Chávez convoca diplomata em Bogotá

A Venezuela chamou ontem para consultas seu embaixador em Bogotá, Gustavo Márquez, por causa da denúncia feita pelo país vizinho de que líderes rebeldes colombianos estariam vivendo em território venezuelano. O presidente Hugo Chávez também apresentou uma nota de protesto à missão colombiana em Caracas e o presidente da Colômbia, Álvaro Uribe, reuniu-se com a cúpula militar de seu país para analisar a situação.

AE, Agência Estado

17 de julho de 2010 | 08h33

Em pronunciamento em rede nacional, Chávez qualificou Uribe de "mafioso" e o acusou de tentar minar os esforços do presidente eleito, Juan Manuel Santos (que assumirá em agosto), para melhorar as relações entre os dois países. Em resposta, o governo colombiano pediu a convocação de uma reunião extraordinária da OEA para analisar a presença de "terroristas" colombianos na Venezuela.

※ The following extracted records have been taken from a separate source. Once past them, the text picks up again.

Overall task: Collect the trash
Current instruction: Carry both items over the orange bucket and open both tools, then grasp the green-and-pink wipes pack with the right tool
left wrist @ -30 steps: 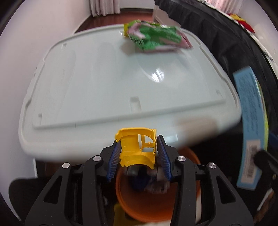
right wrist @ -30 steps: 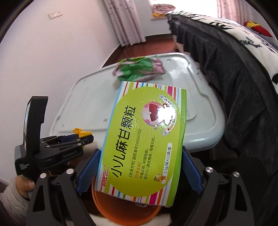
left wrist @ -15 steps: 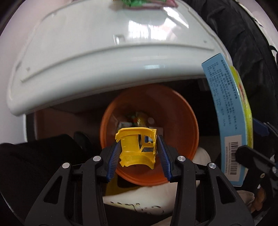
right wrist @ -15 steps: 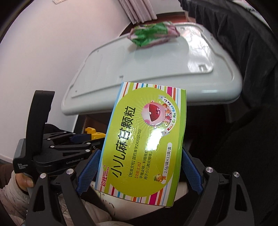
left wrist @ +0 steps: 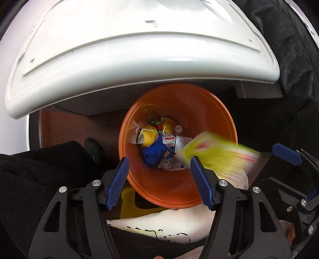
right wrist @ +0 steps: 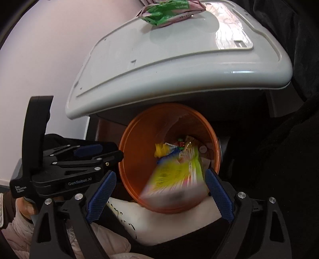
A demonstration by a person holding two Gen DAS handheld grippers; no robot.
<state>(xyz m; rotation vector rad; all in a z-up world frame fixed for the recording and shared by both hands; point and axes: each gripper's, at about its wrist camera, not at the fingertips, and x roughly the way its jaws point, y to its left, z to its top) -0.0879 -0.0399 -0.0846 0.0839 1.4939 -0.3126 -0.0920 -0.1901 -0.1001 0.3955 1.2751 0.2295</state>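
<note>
An orange bin [left wrist: 215,111] stands below both grippers, with mixed trash in its bottom. My left gripper [left wrist: 159,165] hangs straight over it, its jaws opening and nothing between them. A yellow plastic piece [left wrist: 148,137] lies among the trash beside a blue lump [left wrist: 154,153]. The green-and-yellow medicine box [right wrist: 175,179] is a blur dropping into the bin, clear of the pads [right wrist: 217,191] of my open right gripper [right wrist: 160,179]. In the left wrist view the box [left wrist: 217,157] crosses the bin's right rim. A green wrapper [right wrist: 171,12] lies on the white lid.
A white storage-box lid [right wrist: 179,65] overhangs the bin's far side. Dark bedding [left wrist: 283,49] hangs on the right. White cloth [left wrist: 159,225] and a person's dark-clothed legs [left wrist: 39,169] lie near the bin's near side. A hand [right wrist: 24,207] holds the left gripper [right wrist: 79,159].
The left gripper has opened and let go of the yellow piece. The right gripper has let go of the medicine box, which now falls into the bin. Both grippers came down over the bin.
</note>
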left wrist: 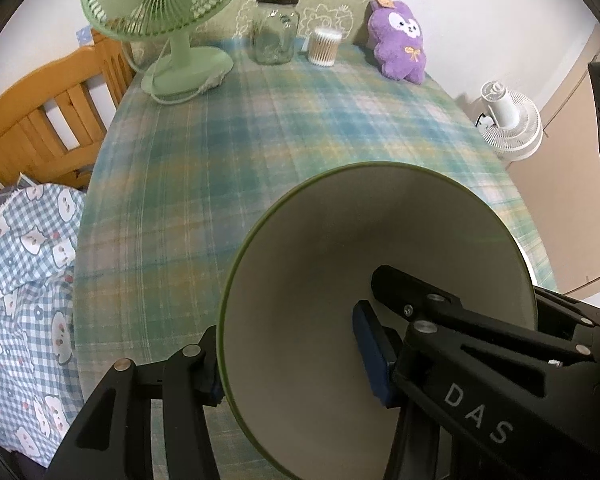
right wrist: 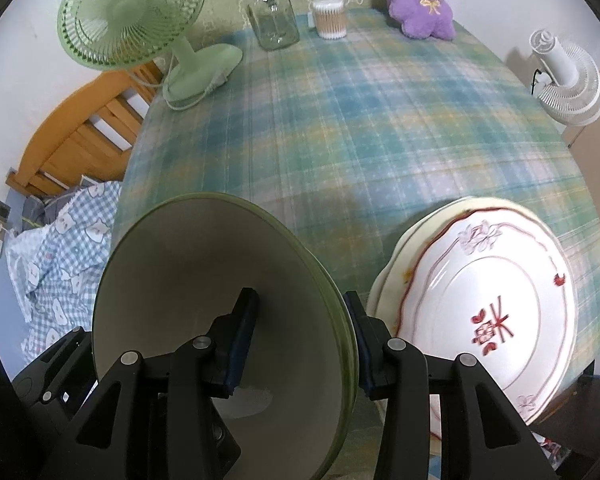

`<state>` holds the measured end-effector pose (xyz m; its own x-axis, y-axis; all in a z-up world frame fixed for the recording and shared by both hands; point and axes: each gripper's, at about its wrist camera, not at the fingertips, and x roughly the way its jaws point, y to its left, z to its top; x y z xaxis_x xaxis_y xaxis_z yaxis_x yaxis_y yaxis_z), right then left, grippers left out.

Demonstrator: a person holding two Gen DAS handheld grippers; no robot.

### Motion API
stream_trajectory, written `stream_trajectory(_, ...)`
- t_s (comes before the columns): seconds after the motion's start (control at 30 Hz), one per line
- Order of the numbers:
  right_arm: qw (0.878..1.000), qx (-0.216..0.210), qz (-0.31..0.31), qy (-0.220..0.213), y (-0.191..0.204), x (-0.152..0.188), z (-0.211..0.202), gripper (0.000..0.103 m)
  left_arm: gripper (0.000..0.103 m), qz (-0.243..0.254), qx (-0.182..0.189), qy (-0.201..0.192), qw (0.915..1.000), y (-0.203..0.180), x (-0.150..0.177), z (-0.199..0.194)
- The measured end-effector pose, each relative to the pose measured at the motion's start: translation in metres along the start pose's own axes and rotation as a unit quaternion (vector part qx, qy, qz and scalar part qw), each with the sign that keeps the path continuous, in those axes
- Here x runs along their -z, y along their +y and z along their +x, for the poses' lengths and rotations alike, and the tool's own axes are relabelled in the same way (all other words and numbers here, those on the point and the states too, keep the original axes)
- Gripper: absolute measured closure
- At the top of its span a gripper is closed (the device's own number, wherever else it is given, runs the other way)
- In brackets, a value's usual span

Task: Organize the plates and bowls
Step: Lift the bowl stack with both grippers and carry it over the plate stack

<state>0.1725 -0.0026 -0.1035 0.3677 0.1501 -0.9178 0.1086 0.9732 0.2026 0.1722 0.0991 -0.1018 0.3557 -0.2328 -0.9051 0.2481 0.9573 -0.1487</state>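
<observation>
In the left wrist view my left gripper (left wrist: 288, 364) is shut on the wall of a pale green bowl (left wrist: 320, 272): one finger is inside, one outside its left rim. In the right wrist view my right gripper (right wrist: 300, 334) is shut on the right wall of a pale green bowl (right wrist: 188, 280), one finger inside, one outside. Whether both views show one bowl or two, I cannot tell. A stack of white plates (right wrist: 500, 308) with red patterns lies on the plaid tablecloth (right wrist: 380, 120), just right of the right gripper.
At the table's far edge stand a green desk fan (left wrist: 160, 20), a glass jar (left wrist: 276, 28), a tub of cotton swabs (left wrist: 324, 46) and a purple plush toy (left wrist: 400, 40). A wooden bed frame (left wrist: 48, 120) with checked bedding (left wrist: 24, 280) is to the left, a white fan (left wrist: 508, 120) to the right.
</observation>
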Motion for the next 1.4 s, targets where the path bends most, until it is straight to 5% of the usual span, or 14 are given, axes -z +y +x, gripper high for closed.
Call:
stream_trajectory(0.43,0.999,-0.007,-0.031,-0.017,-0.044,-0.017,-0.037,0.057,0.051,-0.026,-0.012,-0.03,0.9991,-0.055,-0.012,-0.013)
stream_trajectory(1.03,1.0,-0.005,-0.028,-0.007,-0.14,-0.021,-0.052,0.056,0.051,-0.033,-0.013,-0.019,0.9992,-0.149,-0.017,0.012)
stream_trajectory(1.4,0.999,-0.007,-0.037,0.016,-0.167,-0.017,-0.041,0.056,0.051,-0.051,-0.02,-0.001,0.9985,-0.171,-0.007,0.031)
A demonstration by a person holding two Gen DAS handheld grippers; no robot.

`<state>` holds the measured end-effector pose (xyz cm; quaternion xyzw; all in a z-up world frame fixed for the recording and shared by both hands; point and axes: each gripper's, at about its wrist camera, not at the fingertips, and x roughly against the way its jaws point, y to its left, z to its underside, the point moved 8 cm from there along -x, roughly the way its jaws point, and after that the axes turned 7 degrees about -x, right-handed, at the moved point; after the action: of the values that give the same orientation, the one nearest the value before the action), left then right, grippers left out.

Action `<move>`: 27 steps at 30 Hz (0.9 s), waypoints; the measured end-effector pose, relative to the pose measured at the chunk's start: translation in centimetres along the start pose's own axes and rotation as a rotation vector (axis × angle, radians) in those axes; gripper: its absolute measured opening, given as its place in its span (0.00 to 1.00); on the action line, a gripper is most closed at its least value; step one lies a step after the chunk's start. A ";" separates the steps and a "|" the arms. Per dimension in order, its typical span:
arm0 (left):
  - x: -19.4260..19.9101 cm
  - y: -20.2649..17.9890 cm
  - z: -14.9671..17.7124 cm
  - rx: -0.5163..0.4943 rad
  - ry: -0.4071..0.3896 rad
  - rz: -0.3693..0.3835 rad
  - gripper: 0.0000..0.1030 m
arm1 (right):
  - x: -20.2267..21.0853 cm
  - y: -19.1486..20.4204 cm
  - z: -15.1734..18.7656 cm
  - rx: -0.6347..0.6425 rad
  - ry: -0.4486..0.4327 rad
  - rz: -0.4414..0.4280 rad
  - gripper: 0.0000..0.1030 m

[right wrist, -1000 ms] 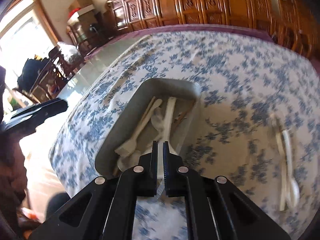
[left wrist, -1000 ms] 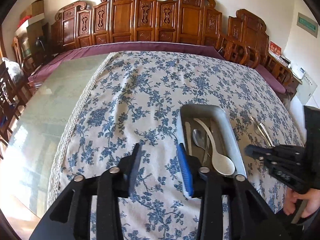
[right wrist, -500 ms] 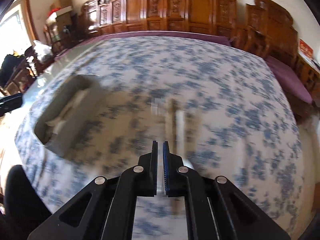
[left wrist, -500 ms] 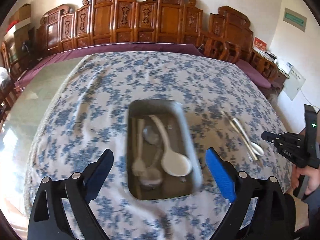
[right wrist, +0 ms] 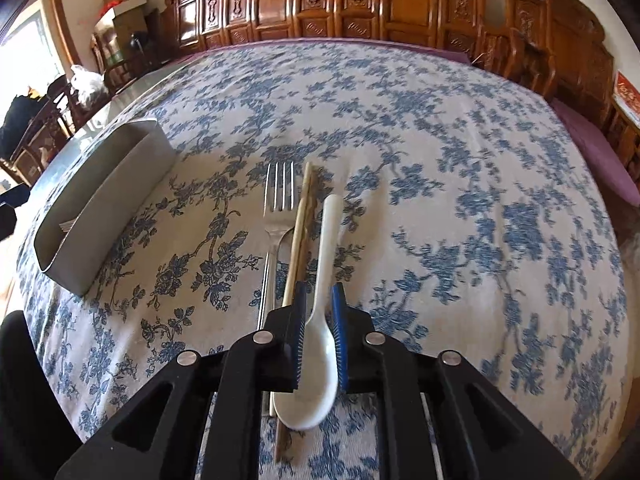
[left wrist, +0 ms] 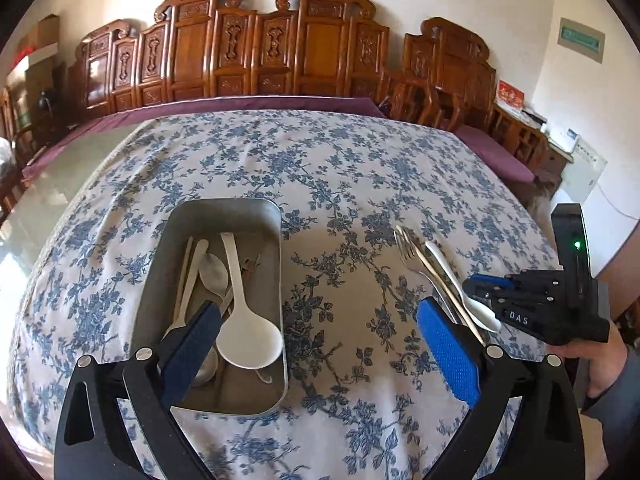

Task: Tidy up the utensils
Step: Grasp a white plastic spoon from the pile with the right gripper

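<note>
The left tool [left wrist: 316, 338] points steeply down at the flowered surface [left wrist: 340, 168] with its blue pads spread wide and still opening, nothing between them, one finger hanging over the near end of the metal tray [left wrist: 276, 280] that holds a large white spoon [left wrist: 244, 332] and other utensils. The right tool [right wrist: 318, 334], held by a hand [left wrist: 600, 364] at the right edge, tilts down over a small white spoon [right wrist: 316, 356] lying beside chopsticks [right wrist: 298, 236] and a fork [right wrist: 278, 208]. Its jaws are opening narrowly with the spoon's neck between the pads; I cannot tell if they still press it.
</note>
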<state>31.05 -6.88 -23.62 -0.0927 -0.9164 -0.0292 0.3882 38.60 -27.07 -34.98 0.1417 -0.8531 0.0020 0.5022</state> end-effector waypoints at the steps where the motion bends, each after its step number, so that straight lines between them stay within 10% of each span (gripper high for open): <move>1: -0.4 -0.4 0.1 0.004 0.005 -0.004 0.92 | -0.3 -0.3 0.1 -0.004 0.006 0.009 0.15; 15: -4.9 -7.3 0.6 -0.063 0.089 0.064 0.92 | 1.7 -2.9 2.3 0.054 0.021 -0.003 0.01; 27: -9.3 -11.1 0.1 -0.082 0.147 0.095 0.73 | 3.3 -5.2 2.5 -0.032 -0.033 -0.067 0.02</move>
<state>35.24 -19.15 -30.15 -0.1493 -0.8782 -0.0549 0.4512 36.27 -33.21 -34.13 0.1620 -0.8559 -0.0310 0.4902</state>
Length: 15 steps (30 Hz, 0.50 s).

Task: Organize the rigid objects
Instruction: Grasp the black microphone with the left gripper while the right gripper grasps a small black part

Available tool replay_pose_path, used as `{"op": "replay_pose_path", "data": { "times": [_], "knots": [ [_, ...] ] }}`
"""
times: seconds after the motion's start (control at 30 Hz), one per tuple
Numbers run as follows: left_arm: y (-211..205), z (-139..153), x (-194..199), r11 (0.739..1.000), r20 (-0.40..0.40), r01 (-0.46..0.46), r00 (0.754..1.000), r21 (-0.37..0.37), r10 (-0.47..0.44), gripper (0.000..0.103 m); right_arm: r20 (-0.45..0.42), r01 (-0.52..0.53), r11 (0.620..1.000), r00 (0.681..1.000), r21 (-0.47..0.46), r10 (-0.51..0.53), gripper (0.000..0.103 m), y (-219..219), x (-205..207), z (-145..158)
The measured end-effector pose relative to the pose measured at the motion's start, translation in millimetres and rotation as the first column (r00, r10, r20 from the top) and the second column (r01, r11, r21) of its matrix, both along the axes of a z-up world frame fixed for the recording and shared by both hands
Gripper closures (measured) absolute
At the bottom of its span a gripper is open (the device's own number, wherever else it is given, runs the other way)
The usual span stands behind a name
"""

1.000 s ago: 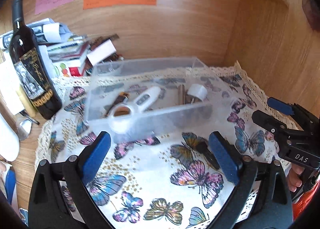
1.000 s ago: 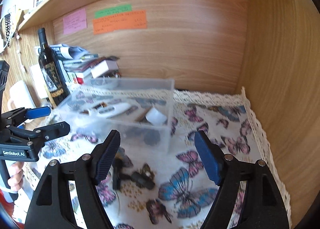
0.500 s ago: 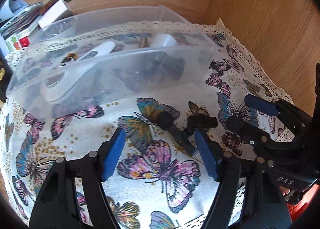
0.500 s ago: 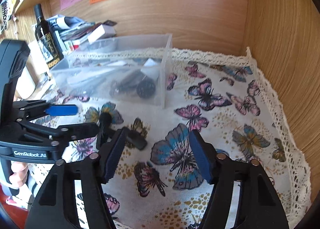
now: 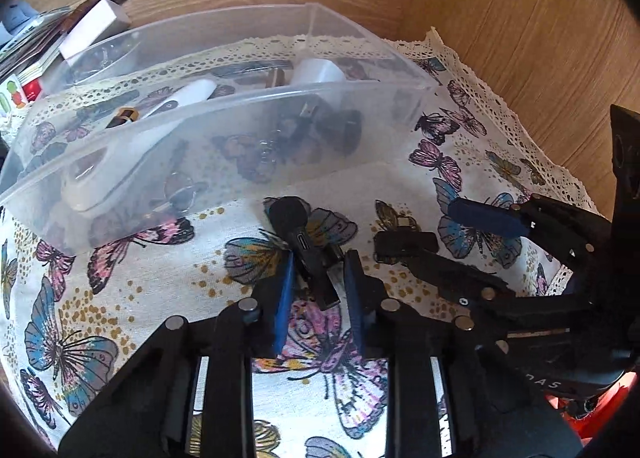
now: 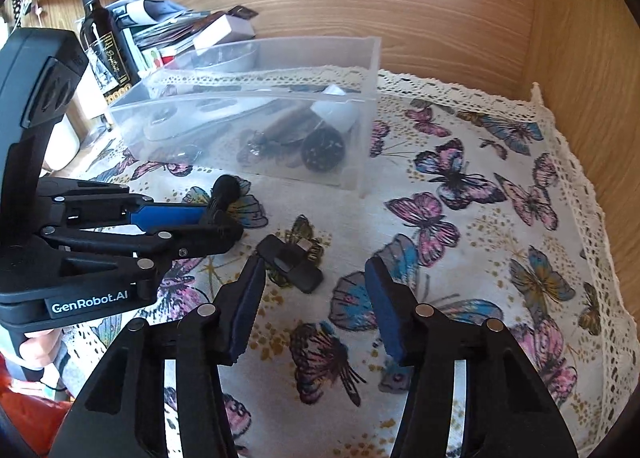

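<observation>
A small black microphone (image 5: 301, 238) with a foam head lies on the butterfly cloth in front of the clear plastic box (image 5: 224, 113). My left gripper (image 5: 318, 270) is shut on the microphone's body; it also shows in the right wrist view (image 6: 216, 217). A black flat device (image 6: 290, 262) lies on the cloth just ahead of my right gripper (image 6: 316, 282), which is open and empty, its left finger (image 6: 248, 298) near the device. The device also shows in the left wrist view (image 5: 404, 244), by the right gripper (image 5: 448, 234). The box holds a white handled tool (image 5: 132, 149), a white cap (image 5: 316, 71) and dark small items.
A wine bottle (image 6: 106, 45), stacked papers and a white carton (image 6: 224, 31) stand behind the box at the left. Wooden walls close the back and right (image 6: 580, 37). The lace-edged cloth (image 6: 500, 217) extends to the right of the box.
Both grippers dropped toward the cloth. My left gripper closed from wide open onto the microphone. My right gripper moved in beside the black flat device and narrowed slightly.
</observation>
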<state>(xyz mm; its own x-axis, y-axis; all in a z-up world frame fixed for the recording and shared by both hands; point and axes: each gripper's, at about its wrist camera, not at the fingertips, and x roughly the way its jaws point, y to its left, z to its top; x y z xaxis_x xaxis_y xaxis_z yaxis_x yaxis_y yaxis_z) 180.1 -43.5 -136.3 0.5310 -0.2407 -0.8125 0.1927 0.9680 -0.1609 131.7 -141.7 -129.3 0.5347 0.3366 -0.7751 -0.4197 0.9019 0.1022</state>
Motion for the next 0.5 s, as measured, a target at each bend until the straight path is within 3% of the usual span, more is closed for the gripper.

"Isso reflete o desespero do grupo de extrema direita que rodeia Uribe para desencadear um grande conflito e impedir Santos de retomar as relações respeitosas com a Venezuela", afirmou Chávez. "O novo governo da Colômbia tem agora um grande obstáculo, que é o velho governo da Colômbia. Uribe é um mafioso e é capaz de qualquer coisa nesses últimos dias que lhe faltam. Está cheio de ódio."

Na quinta-feira, o ministro da Defesa colombiano, Gabriel Silva, anunciou que Bogotá tem "evidências" da presença na Venezuela de quatro líderes das Forças Armadas Revolucionárias da Colômbia (Farc) e um do Exército de Libertação Nacional (ELN).

"Chamamos o embaixador Márquez de volta para que, em Caracas, junte-se à avaliação de uma série de medidas políticas e diplomáticas que serão tomadas nas próximas horas para rejeitar a agressão do governo colombiano", disse o chanceler venezuelano, Nicolás Maduro.

Os integrantes das Farc que estariam na Venezuela, segundo o governo colombiano, são Luciano Marín, conhecido como Iván Márquez; Rodrigo Granda, considerado o "chanceler" da guerrilha; Timoleón Jiménez, ou Timochenko; e Germán Briceño, o Grannobles. Já o membro do ELN seria Carlos Marín Guarín, o Pablito.

O governo colombiano disse ontem que manteve um "diálogo paciente" com Caracas por seis anos a respeito da presença de líderes guerrilheiros em seu território, mas agora está avaliando a possibilidade de apresentar as provas dessa presença - fotos, vídeos e mapas - para "instâncias internacionais". As informações são do jornal O Estado de S. Paulo.